As his band was honored, the stage was handed over to Twenty One Pilots, who delivered a daring reimagining of “Seven Nation Army.” Watching from the audience, White later admitted he “smiled for four minutes straight,” stunned by how completely the duo inhabited his most iconic riff. Rather than copying it, they seemed—by his own words—“possessed” by it.
The performance was a bold evolution. Tyler Joseph didn’t reach for a guitar. Instead, he played the riff on bass, subtly nodding to the way White originally manipulated the sound using effects rather than traditional low-end instruments. The arrangement then exploded into a piano-driven breakdown, while Josh Dun anchored the song with thunderous, stripped-back drumming that echoed the primal force once delivered by Meg White.
Visually, the duo wore shredded white-and-red masks, a symbolic gesture that shifted attention away from celebrity and toward lineage. It was less a cover than a ritual—garage rock rebuilt for a stadium-sized generation.
What followed made the moment even more remarkable. Known for guarding his catalog closely, Jack White didn’t just approve. He reached out personally, sending Joseph rare vinyl and boutique pedals from his Third Man Hardware line. He later said that seeing two musicians command a massive room with nothing but piano and drums reminded him why The White Stripes existed in the first place: “the power of the few.”
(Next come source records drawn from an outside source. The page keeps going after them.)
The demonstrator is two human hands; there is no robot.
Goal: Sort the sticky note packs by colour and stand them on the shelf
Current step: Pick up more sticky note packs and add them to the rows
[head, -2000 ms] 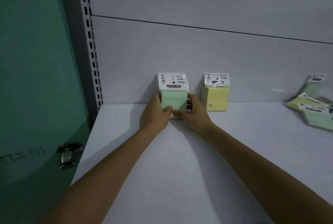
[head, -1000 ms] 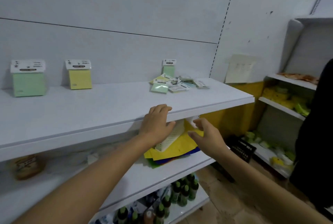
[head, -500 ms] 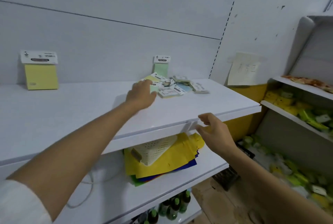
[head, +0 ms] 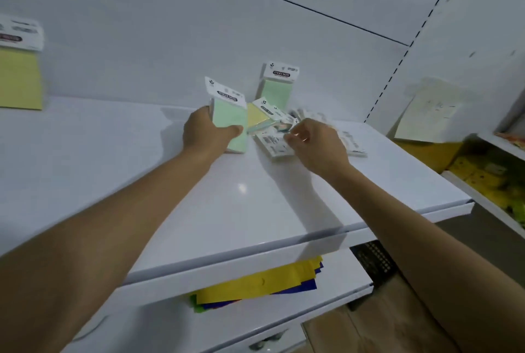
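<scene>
My left hand (head: 206, 132) grips a green sticky note pack (head: 229, 118) and holds it upright, its lower edge near the white shelf (head: 199, 196). My right hand (head: 315, 142) reaches into the loose pile of packs (head: 272, 139), fingers pinched at a pack's edge; whether it holds one is unclear. Behind the pile another green pack (head: 277, 88) leans on the back wall. A yellow pack (head: 257, 118) lies in the pile. At far left a yellow pack (head: 20, 77) stands upright.
A sheet of paper (head: 429, 114) hangs on the wall at right. Yellow and blue sheets (head: 255, 284) lie on the lower shelf. A side shelf at right (head: 488, 185) holds yellow and green goods. The shelf's front edge (head: 255, 261) runs below my forearms.
My left hand reached the pile and lifted a green pack upright. My right hand rose from below the shelf edge to the pile. The view swung right, away from the standing packs.
</scene>
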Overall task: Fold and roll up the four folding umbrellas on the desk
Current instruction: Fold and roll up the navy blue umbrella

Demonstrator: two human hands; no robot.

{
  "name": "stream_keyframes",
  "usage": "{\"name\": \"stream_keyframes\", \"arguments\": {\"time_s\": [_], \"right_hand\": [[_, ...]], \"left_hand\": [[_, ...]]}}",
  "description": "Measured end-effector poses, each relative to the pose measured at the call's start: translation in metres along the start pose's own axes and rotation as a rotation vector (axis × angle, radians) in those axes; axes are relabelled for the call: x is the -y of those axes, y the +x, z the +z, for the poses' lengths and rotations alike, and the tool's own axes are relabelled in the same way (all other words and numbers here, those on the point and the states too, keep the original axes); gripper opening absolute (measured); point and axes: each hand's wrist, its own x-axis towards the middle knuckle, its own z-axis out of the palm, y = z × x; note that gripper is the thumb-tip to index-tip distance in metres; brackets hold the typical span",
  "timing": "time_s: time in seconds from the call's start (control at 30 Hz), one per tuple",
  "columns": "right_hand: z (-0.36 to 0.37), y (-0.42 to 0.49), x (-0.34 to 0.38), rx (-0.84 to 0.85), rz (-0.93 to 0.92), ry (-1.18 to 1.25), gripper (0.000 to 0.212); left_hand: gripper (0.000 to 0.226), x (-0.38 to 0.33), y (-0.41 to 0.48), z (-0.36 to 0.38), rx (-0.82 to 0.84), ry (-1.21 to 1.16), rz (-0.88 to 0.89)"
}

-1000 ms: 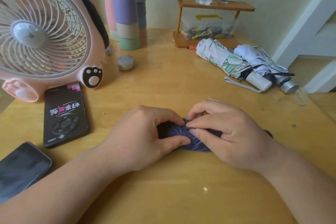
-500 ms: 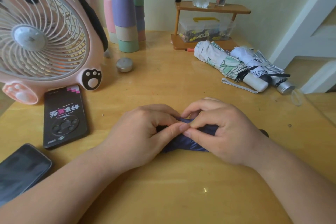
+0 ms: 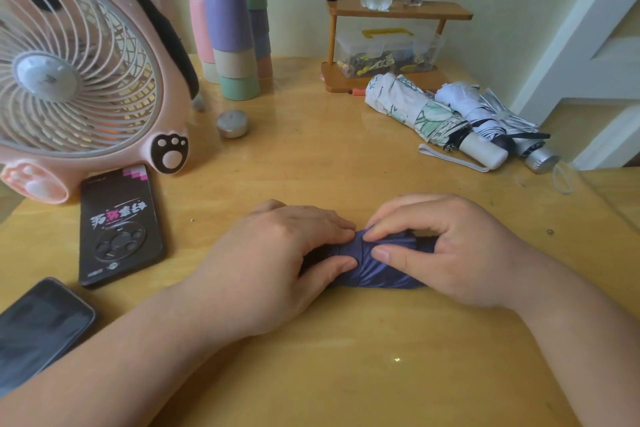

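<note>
A dark blue folding umbrella (image 3: 377, 270) lies rolled on the wooden desk (image 3: 346, 374) between my hands. My left hand (image 3: 273, 260) grips its left part, thumb in front and fingers over the top. My right hand (image 3: 450, 246) grips its right part, fingertips and thumb pinching the fabric at the middle. At the back right lie a floral white umbrella (image 3: 422, 111) with a white handle and a strap, and a pale blue-and-white umbrella (image 3: 491, 118) with a silver handle. Both are folded up.
A pink fan (image 3: 76, 69) stands at the left. A black device (image 3: 119, 225) and a phone (image 3: 34, 329) lie in front of it. Stacked cups (image 3: 232, 42), a tealight (image 3: 232, 123) and a small wooden shelf (image 3: 394, 10) with bottles stand at the back.
Both hands have shifted their hold on the dark blue umbrella; the fingertips now meet on top at its middle, and more of the fabric shows beneath them.
</note>
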Motion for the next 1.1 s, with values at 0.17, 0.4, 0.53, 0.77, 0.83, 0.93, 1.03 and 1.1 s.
{"name": "stream_keyframes", "arguments": {"time_s": [0.17, 0.4, 0.53, 0.77, 0.83, 0.93, 1.03, 1.1], "right_hand": [[-0.011, -0.004, 0.009, 0.05, 0.188, 0.01, 0.025], [-0.023, -0.009, 0.01, 0.198, 0.296, -0.195, 0.068], [-0.032, -0.014, 0.011, 0.282, 0.362, -0.32, 0.077], [-0.07, -0.028, -0.006, 0.147, 0.392, -0.256, 0.046], [-0.076, -0.03, -0.006, 0.034, 0.31, -0.156, 0.045], [-0.085, -0.028, 0.006, -0.209, 0.145, 0.02, 0.045], [-0.091, -0.012, 0.041, -0.347, -0.064, 0.264, 0.043], [-0.092, 0.007, 0.07, -0.371, -0.166, 0.275, 0.036]], "left_hand": [[0.034, -0.015, 0.002, -0.008, 0.072, 0.198, 0.029], [0.044, -0.043, 0.017, -0.024, 0.276, 0.408, -0.078], [0.048, -0.068, 0.032, 0.002, 0.392, 0.547, -0.079], [0.032, -0.083, 0.054, 0.03, 0.298, 0.52, -0.147], [0.029, -0.085, 0.059, 0.026, 0.258, 0.488, -0.171], [0.024, -0.082, 0.066, 0.009, 0.11, 0.299, -0.254], [0.029, -0.082, 0.07, -0.015, -0.039, -0.212, -0.309], [0.027, -0.083, 0.072, -0.028, -0.122, -0.468, -0.33]]}}
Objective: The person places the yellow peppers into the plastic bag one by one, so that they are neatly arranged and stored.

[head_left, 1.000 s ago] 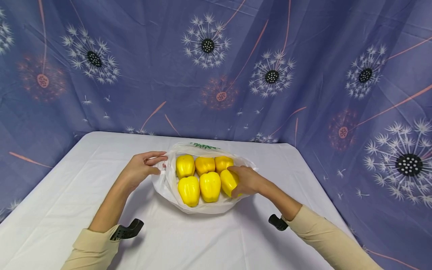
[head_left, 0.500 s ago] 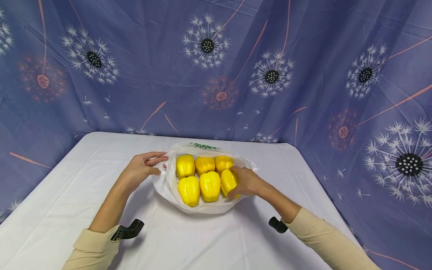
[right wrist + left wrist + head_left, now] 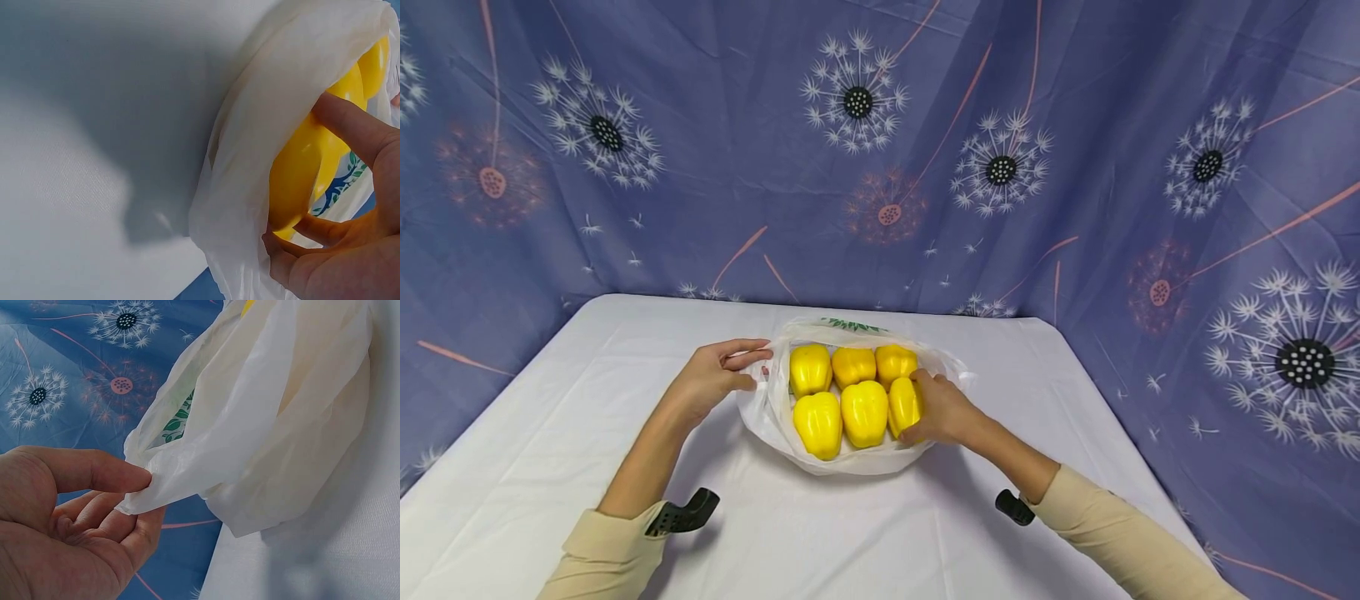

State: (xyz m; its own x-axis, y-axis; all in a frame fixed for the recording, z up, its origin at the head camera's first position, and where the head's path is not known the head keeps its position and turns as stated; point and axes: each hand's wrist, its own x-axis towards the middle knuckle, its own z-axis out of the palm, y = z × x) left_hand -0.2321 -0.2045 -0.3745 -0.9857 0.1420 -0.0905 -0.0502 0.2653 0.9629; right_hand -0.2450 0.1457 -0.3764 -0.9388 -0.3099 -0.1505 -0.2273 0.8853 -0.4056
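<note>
An opened white plastic bag (image 3: 865,464) with a green leaf print lies on the table, its mouth spread wide. Several glossy yellow bell peppers (image 3: 865,414) sit inside in two rows. At the bag's left end, my left hand (image 3: 707,383) pinches a corner of the plastic (image 3: 172,487) between thumb and fingers. My right hand (image 3: 951,408) reaches in over the right rim and grips the front-right bell pepper (image 3: 903,407), thumb on the near side and fingers on the far side. In the right wrist view, the rim covers part of that pepper (image 3: 297,178).
A white cloth covers the table (image 3: 850,542). Behind it and along both sides hangs a blue curtain (image 3: 737,167) with dandelion prints. Each beige sleeve has a black mount at the wrist, the left mount (image 3: 683,512) close over the tabletop.
My right hand has shifted slightly left, bringing the front-right bell pepper closer to the middle one. My left hand keeps its pinch on the bag in the same place.
</note>
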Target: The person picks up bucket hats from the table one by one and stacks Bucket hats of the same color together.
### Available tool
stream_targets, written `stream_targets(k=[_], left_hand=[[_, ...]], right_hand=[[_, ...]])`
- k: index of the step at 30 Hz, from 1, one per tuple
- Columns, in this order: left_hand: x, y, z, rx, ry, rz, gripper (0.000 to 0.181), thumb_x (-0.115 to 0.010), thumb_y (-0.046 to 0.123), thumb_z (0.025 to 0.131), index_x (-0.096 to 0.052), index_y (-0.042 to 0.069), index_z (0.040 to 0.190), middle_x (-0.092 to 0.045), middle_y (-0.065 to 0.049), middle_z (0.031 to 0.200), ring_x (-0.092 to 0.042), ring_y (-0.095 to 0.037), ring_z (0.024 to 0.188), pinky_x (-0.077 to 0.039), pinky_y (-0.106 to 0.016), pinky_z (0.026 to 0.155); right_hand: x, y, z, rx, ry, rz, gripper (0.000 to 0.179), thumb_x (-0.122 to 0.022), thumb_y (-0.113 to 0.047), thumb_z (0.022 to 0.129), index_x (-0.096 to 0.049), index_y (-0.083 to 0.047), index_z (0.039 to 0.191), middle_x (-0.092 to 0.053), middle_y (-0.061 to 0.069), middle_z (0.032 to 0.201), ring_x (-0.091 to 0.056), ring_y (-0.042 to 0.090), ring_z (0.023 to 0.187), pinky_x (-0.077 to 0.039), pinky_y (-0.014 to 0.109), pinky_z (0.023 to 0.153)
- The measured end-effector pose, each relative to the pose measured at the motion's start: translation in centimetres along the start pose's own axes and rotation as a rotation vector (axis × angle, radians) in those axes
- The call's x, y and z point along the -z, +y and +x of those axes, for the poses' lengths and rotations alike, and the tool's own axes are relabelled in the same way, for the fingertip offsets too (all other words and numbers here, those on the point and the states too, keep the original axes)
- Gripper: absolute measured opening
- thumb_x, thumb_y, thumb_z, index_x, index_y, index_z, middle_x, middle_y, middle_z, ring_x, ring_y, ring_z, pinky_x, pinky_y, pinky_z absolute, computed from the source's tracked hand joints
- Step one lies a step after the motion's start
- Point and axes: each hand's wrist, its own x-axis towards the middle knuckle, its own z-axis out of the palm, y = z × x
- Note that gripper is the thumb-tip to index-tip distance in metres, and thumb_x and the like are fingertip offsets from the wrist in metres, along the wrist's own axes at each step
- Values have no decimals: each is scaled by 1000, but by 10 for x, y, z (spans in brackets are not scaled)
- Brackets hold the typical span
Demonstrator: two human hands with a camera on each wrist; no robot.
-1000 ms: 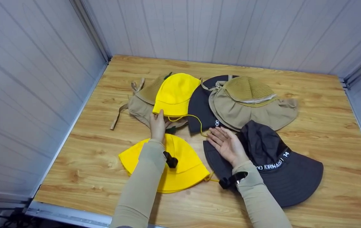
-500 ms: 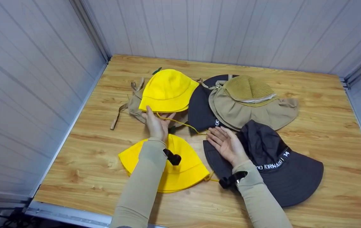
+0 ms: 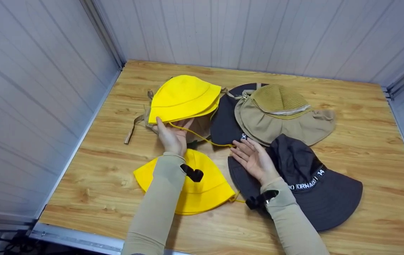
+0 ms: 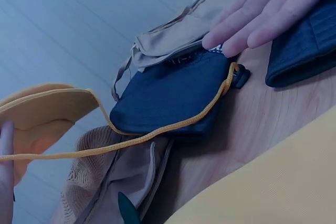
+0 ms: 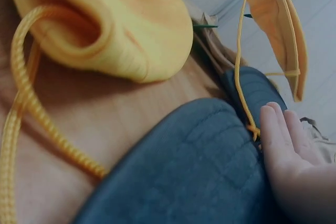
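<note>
My left hand holds a yellow bucket hat by its near brim, thumb on the outside and fingers underneath. The hat is raised and tilted over a tan hat, which it mostly hides. From its brim a yellow cord hangs in a loop, its knotted end close to the fingertips of my right hand. That hand lies palm up with fingers extended, above the brim of a dark bucket hat with a lettered band. Whether it touches the cord is unclear.
A second yellow bucket hat lies beneath my left forearm. Behind, another dark hat is partly covered by a tan hat with a pleated brim. Pale panel walls enclose the wooden table at the back and sides.
My left hand has shifted left and lifted the yellow hat, tilting its brim so the underside opening shows. The cord has stretched out rightward. My right hand has barely moved.
</note>
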Motion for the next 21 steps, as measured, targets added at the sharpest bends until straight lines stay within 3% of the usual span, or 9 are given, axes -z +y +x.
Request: stream_targets(k=[7,14,21], left_hand=[[-2,-2,-5,26,-24,38,49,-21,46,108,-28,20,148,-67,-10,109,-71,-25,89,-57,-45,85],[2,-6,-5,63,3,92,44,-25,45,108,-25,25,147,-70,-7,90,-72,-21,76,-59,-39,72],[5,-11,-5,88,-19,150,28,-28,41,108,-34,23,129,-68,-5,85,-69,-19,66,-58,-37,65]], right_hand=[[-11,-3,-1,10,-44,-44,59,-35,-35,108,-18,-7,157,-55,14,137,-28,36,148,-34,41,118],[-15,-5,-1,7,-70,-43,65,-37,-40,107,-13,-7,158,-24,19,162,-27,36,149,-35,40,117],[-17,-7,-3,-3,-60,-27,73,-41,-46,104,-13,-7,158,-29,19,160,-29,36,148,-45,37,109]])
The impact was immediate. The official Hall of Fame video racked up millions of views, and for Twenty One Pilots’ 2026 tour, White even recorded a tongue-in-cheek video granting them permission to perform the song live—an almost unheard-of blessing.
That night, The White Stripes were inducted alongside genre-shaping acts like Soundgarden and OutKast, but it was this quiet passing of the torch that resonated most. In 2025, Jack White realized that “Seven Nation Army” had transcended ownership. It had become modern folk music—alive, evolving, and roaring just as loudly as ever.